YOUR ASSIGNMENT: Leave the images out. Give every line below again, precisely.
Segment Open
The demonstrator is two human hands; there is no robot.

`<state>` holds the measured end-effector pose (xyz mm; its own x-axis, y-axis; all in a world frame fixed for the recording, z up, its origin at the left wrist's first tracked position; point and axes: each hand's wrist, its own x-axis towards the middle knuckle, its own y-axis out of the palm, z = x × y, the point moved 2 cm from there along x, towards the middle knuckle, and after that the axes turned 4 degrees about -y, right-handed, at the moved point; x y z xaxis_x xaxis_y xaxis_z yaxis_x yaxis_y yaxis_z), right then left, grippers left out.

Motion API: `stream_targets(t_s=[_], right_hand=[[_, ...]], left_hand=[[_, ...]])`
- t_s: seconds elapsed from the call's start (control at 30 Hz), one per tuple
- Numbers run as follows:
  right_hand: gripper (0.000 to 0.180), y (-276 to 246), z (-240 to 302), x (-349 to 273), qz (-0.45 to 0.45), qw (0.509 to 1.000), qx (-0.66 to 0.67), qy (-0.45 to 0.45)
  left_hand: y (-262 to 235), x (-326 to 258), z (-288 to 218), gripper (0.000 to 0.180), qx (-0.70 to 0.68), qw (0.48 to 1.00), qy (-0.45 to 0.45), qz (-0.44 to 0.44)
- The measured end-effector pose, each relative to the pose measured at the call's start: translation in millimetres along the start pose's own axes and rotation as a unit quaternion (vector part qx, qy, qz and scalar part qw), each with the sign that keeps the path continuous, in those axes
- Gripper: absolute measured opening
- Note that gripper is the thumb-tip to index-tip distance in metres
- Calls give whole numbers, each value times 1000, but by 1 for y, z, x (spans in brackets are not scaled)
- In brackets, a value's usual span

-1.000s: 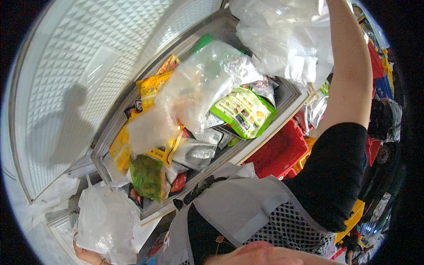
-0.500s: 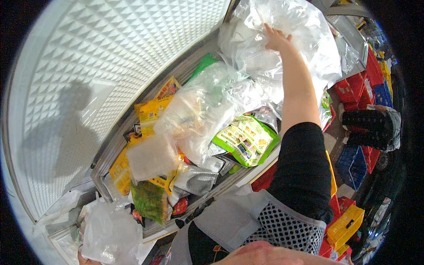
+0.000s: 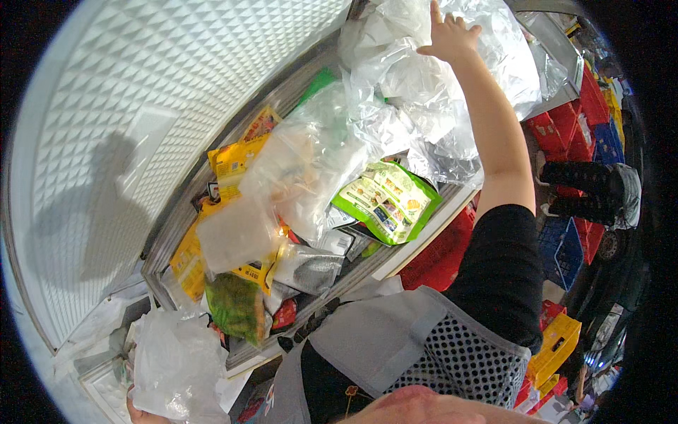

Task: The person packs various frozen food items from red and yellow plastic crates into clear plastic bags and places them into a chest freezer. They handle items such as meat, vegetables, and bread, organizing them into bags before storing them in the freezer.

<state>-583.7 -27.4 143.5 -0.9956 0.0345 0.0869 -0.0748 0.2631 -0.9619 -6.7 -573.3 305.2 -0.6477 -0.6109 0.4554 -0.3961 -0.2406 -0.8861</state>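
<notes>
My right hand (image 3: 452, 39) reaches to the far end, open with fingers spread, over a big heap of clear plastic bags (image 3: 413, 81). At the lower left, my left hand (image 3: 145, 415) is partly hidden behind a whitish plastic bag (image 3: 180, 364), its visible fingers curled at the bag's edge. Between the hands, a long grey-framed tray (image 3: 166, 240) holds mixed packages. Among them lie a green-and-white printed pouch (image 3: 388, 201), a clear bag (image 3: 311, 169) with pale contents, a frosted packet (image 3: 236, 237), yellow packages (image 3: 236, 159), a silver pouch (image 3: 307, 268) and a green-brown pack (image 3: 236, 307).
A white panel with a raised diamond pattern (image 3: 212, 63) rises along the left, bearing a shadow. At right are red crates (image 3: 565, 131), a blue crate (image 3: 561, 247), a yellow crate (image 3: 554, 346) and a person's dark-trousered legs (image 3: 579, 187).
My right hand has moved farther away across the clear bags, fingers spreading wider. The heap looks flatter near the hand. My left hand stays by the whitish bag, and the view has shifted slightly.
</notes>
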Motion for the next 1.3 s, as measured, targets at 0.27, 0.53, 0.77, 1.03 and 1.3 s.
stream_targets(t_s=[0.27, 0.53, 0.77, 1.03, 1.3], right_hand=[[69, 59, 104, -118, 23, 864, 143, -482], [27, 120, 176, -172, -64, 864, 332, -372], [73, 74, 28, -173, -337, 733, 581, 105], [55, 157, -74, -152, -3, 658, 709, 252], [14, 34, -233, -313, -436, 458, 729, 262]], left_hand=[[-25, 3, 55, 35, 12, 994, 103, 32], [-60, 67, -15, 35, -215, 974, 57, -43], [-61, 186, -31, 63, -75, 980, 183, -40], [-4, 260, -46, 73, -109, 979, 166, 54], [15, 302, -31, 79, -136, 983, 118, 25]])
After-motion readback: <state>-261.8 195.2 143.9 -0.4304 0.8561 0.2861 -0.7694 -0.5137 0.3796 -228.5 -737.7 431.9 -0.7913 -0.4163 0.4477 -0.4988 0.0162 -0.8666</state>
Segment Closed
EXERCISE RESPONSE:
The demonstrator is two human hands; there is no robot.

`<state>` holds the measured end-effector pose (xyz mm; its own x-axis, y-axis; all in a world frame fixed for the recording, z up, its origin at the left wrist's first tracked position; point and axes: each hand's wrist, its own x-axis towards the middle knuckle, its own y-axis out of the palm, z = x × y, the point moved 2 cm from there along x, towards the middle knuckle, and after that the axes turned 4 degrees about -y, right-handed, at the moved point; x y z xaxis_x xaxis_y xaxis_z yaxis_x yaxis_y yaxis_z), right then left, grippers left out.

Motion API: `stream_targets(t_s=[_], right_hand=[[_, ...]], left_hand=[[_, ...]])`
- t_s: seconds elapsed from the call's start (control at 30 Hz), one per tuple
- Numbers run as follows:
  right_hand: gripper (0.000 to 0.180), y (-276 to 246), z (-240 to 302), x (-349 to 273), qz (-0.45 to 0.45), qw (0.509 to 1.000), qx (-0.66 to 0.67), qy (-0.45 to 0.45)
  left_hand: y (-262 to 235), x (-326 to 258), z (-288 to 218), gripper (0.000 to 0.180), qx (-0.70 to 0.68), qw (0.48 to 1.00), qy (-0.45 to 0.45), qz (-0.44 to 0.44)
- The measured end-effector pose, each relative to the pose measured at the call's start: translation in millimetres along the start pose's own axes and rotation as a unit quaternion (vector part qx, qy, qz and scalar part qw), each with the sign that keeps the path continuous, in those axes
- Gripper: absolute measured opening
- Note that gripper is the thumb-tip to index-tip distance in metres
- Calls give whole numbers, each value times 1000, but by 1 for y, z, x (spans in brackets are not scaled)
- In brackets, a value's usual span

-1.000s: 
-0.500s: 
+0.000s: 

Task: The person packs various frozen food items from red and yellow plastic crates into clear plastic bags and places them into a chest freezer. They handle items such as meat, vegetables, and bread, organizing them into bags before storing them in the freezer.

<state>-583.7 -27.4 143.5 -0.9956 0.0345 0.0869 -0.0748 0.2631 -0.9619 -6.7 -573.3 305.2 -0.6477 -0.6109 0.4554 -0.3961 -0.2406 -0.8861</state>
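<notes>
My right hand (image 3: 452, 39) reaches to the far end, open with fingers spread, over a big heap of clear plastic bags (image 3: 413, 81). At the lower left, my left hand (image 3: 145, 415) is partly hidden behind a whitish plastic bag (image 3: 180, 364), its visible fingers curled at the bag's edge. Between the hands, a long grey-framed tray (image 3: 166, 240) holds mixed packages. Among them lie a green-and-white printed pouch (image 3: 388, 201), a clear bag (image 3: 311, 169) with pale contents, a frosted packet (image 3: 236, 237), yellow packages (image 3: 236, 159), a silver pouch (image 3: 307, 268) and a green-brown pack (image 3: 236, 307).
A white panel with a raised diamond pattern (image 3: 212, 63) rises along the left, bearing a shadow. At right are red crates (image 3: 565, 131), a blue crate (image 3: 561, 247), a yellow crate (image 3: 554, 346) and a person's dark-trousered legs (image 3: 579, 187).
My right hand has moved farther away across the clear bags, fingers spreading wider. The heap looks flatter near the hand. My left hand stays by the whitish bag, and the view has shifted slightly.
</notes>
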Motion for the next 1.3 s, as measured, targets at 0.27, 0.53, 0.77, 1.03 and 1.3 s.
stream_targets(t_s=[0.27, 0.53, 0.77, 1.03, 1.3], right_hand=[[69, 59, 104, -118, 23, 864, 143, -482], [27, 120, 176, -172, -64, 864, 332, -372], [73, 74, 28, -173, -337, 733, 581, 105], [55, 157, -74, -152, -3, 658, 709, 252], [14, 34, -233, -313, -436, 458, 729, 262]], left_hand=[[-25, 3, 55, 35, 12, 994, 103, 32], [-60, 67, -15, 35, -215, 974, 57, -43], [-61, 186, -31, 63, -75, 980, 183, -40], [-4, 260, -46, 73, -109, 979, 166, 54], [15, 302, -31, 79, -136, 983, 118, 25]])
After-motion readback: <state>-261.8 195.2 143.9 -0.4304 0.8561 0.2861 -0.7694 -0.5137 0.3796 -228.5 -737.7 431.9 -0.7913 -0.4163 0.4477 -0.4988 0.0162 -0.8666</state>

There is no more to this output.